Marrowfat Pea and Spinach Cakes

Marrowfat Pea and Spinach Cakes

by Lindsey Dickson 1 Comment

For Lindsey Dickson of The Eating Tree our marrowfat peas evoke memories of her feisty Yorkshire Grandmother. Here Lindsey uses them to make tasty spinach and pea cakes - perfect for a light lunch.

I have called these ‘cakes’ rather than fritters or patties as they are bigger than the average fritter, one is just the right size for a light lunch, especially if served in my favourite way with a perfectly cooked poached egg, a few peppery salad leaves from the garden and a little garlic mayonnaise.

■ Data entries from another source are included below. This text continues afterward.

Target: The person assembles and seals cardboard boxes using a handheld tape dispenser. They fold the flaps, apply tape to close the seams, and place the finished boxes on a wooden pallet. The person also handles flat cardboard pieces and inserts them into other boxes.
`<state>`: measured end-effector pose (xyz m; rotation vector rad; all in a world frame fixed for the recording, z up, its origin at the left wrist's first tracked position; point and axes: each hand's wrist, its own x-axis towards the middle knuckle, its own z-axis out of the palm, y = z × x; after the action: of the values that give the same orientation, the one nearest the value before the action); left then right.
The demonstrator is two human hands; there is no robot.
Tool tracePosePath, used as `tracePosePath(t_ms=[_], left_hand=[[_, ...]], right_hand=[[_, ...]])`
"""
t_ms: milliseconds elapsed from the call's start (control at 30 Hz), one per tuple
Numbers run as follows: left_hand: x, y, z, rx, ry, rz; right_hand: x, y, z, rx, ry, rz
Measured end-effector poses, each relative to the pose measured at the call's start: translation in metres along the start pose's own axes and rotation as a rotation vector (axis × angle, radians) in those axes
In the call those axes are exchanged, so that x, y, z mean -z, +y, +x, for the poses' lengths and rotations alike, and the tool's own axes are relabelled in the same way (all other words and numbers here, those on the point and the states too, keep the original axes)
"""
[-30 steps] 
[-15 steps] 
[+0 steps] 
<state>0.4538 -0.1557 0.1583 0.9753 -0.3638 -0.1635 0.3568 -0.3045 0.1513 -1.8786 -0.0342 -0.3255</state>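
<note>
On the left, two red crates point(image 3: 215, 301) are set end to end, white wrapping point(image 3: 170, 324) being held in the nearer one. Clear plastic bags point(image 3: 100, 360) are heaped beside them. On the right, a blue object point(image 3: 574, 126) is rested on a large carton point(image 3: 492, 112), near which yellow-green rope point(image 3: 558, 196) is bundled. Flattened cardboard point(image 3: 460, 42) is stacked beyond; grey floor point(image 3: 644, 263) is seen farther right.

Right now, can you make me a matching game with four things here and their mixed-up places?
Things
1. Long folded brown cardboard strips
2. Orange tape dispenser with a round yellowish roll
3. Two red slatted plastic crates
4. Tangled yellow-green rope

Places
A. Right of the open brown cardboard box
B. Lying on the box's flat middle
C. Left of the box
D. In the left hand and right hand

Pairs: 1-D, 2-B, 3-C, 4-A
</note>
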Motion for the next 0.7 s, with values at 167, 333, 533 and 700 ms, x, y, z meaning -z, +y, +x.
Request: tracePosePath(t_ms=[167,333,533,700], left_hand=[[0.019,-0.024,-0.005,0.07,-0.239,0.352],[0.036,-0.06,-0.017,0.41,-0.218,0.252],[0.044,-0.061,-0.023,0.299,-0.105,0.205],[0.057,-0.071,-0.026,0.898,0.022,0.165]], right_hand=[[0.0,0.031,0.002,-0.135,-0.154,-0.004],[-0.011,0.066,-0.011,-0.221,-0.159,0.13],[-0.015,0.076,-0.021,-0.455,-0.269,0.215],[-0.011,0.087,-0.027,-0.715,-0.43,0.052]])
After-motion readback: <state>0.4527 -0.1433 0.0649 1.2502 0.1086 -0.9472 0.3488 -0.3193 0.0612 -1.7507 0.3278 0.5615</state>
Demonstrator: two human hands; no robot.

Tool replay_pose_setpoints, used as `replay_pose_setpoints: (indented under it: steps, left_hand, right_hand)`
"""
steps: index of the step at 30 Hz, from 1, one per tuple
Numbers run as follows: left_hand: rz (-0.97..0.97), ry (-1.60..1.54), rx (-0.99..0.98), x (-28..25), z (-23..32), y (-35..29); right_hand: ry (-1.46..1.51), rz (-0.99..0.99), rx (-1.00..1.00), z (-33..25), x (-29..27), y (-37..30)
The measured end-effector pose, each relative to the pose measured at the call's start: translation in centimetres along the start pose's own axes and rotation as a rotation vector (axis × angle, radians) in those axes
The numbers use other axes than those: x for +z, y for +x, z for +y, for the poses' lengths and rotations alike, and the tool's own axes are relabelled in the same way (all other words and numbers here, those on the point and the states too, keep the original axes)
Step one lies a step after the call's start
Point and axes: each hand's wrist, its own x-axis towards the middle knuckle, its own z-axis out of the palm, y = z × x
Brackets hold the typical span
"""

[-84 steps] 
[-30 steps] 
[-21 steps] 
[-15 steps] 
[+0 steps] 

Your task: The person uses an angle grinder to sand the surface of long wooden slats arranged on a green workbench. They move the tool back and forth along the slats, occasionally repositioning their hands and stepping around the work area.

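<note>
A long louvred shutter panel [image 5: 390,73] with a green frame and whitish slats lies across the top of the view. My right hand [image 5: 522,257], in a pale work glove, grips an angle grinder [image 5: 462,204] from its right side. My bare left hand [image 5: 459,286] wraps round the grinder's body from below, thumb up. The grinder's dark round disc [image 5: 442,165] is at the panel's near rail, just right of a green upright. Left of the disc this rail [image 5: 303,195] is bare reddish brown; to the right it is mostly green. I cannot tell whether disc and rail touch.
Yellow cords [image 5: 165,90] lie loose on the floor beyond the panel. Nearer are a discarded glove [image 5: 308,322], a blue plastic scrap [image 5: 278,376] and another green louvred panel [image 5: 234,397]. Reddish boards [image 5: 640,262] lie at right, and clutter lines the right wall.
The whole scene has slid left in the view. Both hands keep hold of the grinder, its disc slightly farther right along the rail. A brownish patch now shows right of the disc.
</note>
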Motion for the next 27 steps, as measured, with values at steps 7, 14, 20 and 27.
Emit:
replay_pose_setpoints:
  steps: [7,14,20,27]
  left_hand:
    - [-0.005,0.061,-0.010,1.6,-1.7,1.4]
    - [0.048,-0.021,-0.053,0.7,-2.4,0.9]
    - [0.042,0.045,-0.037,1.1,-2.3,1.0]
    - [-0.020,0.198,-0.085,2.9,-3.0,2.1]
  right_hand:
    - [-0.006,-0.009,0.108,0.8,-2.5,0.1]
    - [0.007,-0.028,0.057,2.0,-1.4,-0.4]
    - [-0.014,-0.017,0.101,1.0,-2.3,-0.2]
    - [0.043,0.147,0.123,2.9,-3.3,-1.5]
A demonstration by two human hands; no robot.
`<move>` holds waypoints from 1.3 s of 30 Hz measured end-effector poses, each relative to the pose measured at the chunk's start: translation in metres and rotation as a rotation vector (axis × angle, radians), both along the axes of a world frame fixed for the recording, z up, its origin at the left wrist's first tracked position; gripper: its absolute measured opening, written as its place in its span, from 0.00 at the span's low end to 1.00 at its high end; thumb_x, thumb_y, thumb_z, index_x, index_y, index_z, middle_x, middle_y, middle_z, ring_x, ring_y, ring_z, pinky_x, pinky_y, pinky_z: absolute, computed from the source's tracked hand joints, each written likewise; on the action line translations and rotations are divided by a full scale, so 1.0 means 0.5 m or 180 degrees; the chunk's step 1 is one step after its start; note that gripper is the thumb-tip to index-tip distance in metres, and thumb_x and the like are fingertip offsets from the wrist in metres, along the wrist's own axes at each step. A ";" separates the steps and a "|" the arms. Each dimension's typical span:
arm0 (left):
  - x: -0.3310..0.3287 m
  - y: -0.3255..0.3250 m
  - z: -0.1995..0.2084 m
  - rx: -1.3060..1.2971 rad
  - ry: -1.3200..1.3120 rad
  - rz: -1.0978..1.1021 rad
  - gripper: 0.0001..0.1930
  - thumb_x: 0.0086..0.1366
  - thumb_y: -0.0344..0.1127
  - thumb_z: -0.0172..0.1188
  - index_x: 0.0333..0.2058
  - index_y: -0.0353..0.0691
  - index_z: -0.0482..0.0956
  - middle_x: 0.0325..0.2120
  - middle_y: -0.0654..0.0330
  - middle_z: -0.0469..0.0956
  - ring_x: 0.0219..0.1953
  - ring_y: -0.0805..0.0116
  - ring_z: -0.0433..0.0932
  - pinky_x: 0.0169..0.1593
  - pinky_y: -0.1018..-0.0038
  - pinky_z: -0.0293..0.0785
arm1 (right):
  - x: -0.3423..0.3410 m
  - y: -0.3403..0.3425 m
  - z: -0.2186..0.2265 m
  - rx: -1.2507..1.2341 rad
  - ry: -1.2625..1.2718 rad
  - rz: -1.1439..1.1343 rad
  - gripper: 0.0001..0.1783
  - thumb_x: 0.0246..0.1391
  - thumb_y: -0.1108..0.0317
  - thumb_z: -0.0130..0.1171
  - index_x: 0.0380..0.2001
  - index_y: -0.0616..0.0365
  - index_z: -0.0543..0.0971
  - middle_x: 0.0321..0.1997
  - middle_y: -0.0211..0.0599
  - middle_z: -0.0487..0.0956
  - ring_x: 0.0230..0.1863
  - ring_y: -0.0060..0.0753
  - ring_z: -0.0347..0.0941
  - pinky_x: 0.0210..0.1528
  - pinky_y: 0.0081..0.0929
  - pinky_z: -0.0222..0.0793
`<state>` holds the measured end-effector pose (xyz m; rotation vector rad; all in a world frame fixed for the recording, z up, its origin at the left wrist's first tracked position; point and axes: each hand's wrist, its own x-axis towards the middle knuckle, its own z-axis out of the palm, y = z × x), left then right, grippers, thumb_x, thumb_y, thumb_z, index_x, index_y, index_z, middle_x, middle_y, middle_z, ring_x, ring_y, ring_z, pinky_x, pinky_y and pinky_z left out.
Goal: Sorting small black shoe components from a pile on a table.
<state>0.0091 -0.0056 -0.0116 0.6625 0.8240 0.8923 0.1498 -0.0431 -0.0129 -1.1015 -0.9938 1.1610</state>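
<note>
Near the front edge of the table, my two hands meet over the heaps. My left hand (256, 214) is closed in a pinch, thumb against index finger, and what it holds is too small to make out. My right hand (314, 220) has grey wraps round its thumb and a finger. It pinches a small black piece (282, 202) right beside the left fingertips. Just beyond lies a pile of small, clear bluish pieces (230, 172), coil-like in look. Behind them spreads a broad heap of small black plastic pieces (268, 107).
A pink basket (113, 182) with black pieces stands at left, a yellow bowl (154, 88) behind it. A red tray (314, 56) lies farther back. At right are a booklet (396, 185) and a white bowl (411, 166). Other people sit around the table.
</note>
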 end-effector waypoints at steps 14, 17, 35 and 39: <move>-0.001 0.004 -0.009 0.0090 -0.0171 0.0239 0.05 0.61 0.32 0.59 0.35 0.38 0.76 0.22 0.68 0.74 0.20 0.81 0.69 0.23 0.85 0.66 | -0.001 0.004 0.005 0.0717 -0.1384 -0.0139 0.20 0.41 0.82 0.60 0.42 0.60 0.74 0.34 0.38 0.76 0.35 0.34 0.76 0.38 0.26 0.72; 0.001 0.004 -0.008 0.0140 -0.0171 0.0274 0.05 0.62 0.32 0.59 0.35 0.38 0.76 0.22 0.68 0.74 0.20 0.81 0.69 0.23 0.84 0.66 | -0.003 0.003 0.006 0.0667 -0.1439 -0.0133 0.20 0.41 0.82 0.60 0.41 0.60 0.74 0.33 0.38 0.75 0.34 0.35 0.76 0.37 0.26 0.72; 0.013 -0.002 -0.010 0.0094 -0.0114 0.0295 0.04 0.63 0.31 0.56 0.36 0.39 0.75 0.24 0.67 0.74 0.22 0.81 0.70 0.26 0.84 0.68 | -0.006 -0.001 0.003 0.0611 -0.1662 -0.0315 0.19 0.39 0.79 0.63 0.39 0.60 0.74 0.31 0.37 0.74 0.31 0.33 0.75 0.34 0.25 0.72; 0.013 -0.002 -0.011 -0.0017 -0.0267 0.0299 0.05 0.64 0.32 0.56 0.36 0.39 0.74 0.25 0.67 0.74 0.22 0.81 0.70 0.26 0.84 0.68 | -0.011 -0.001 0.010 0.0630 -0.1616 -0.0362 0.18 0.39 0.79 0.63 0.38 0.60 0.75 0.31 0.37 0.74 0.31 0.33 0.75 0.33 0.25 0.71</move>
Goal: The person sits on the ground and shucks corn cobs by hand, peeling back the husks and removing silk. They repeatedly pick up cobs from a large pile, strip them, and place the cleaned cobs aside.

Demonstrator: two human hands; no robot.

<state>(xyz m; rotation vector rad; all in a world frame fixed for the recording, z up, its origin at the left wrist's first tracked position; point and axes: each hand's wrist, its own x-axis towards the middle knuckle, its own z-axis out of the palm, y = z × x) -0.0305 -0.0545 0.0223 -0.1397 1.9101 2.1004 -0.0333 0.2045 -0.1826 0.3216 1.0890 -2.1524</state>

Marrowfat peas always remind me of my Grandmother, a feisty little white haired Yorkshire lady who brought up fourteen children in a tiny house with an outside loo, no bathroom and an old blackened range to cook on. My father still reminisces about her cooking, his tales of bread cakes cooling on the kitchen windowsill, kale soup, the best ever Yorkshire puddings and meat and potato pies have been passed down to me with fond affection. When we used to visit she always cooked a huge saucepan of marrowfat peas, perfectly soft and mushy, the typical Yorkshire ‘mushy pea’ we all know and love.

Back down South, my mother tried on many occasions to replicate the softness of these peas and although my father used to smile graciously, we all knew they were never quite the same as Grandma Lily’s. No matter how much Bicarbonate of Soda my mother added, that smooth mushy texture always eluded her and it was not until just a few years ago that I was able to tell her it was nothing to do with her cooking but something as simple as she used the wrong water.

I still live in a hard water area today in East Anglia so I use filtered water to cook dried peas. In this particular recipe I boil them for 10 minutes then simmer for about 75 mins although this will probably vary slightly from kitchen to kitchen.

Makes 5 Cakes
Great served with an egg (as shown in the picture)!

Ingredients

  • 250g Hodmedod's Dried Marrowfat Peas, cooked according to instructions
  • 1 Small Shallot, roughly chopped
  • 30g Butter
  • 2 Teaspoons Lemon Juice
  • 50g Fresh Spinach (uncooked)
  • Leaves from 2-3 Springs of Fresh Thyme
  • 30g Parmesan Cheese Grated
  • 1 Egg plus 1 Egg for coating
  • Sea Salt and Black Pepper
  • Approx. 120g Quick Cook Polenta
  • Sunflower Oil for Frying

Method

  1. Put the peas, shallot, butter, lemon juice, spinach, thyme, parmesan and one egg into a food processor.
  2. Season with salt and liberally with black pepper.
  3. Process until combined, but not totally smooth, there should still be some peas visible.
  4. Using your hands, shape the mixture into cakes, about 2cm thick and 8cm in diameter (think of a good sized fish cake.)
  5. Leave to rest for an hour. Don’t be tempted to skip this step otherwise the cake may fall apart when cooking.
  6. Beat the other egg in a flattish bowl, big enough to accommodate the cakes.
  7. Sprinkle the polenta onto a separate plate.
  8. Coat each cake with egg then polenta.
  9. Put enough sunflower oil into a large heavy based frying pan so that it comes about 1cm up the sides.
  10. Heat the oil until a little piece of eggy polenta dropped in sizzles immediately. Do not have the heat too high as the polenta will burn before the cake is cooked through.
  11. Fry the cakes for about 8 mins, turning every 2-3 minutes. They are very well behaved and should turn over easily using a wide spatula or fish slice.
  12. Carefully lift out onto a sheet of kitchen paper. Serve warm.



Lindsey Dickson
Lindsey Dickson

Author

Lindsey is a traditional cook who cares about the food she eats and shares with her family and friends in Suffolk. A great supporter of home cooking using fresh ingredients and local produce, she shares her recipes and stories about her life with food on her excellent blog The Eating Tree.



1 Response

Sarah Lampkin
Sarah Lampkin

August 16, 2017

I overcooked my peas so wasn’t able to form cakes with the resultant mushy mix, but it was delicious, baked in ramekins in the oven.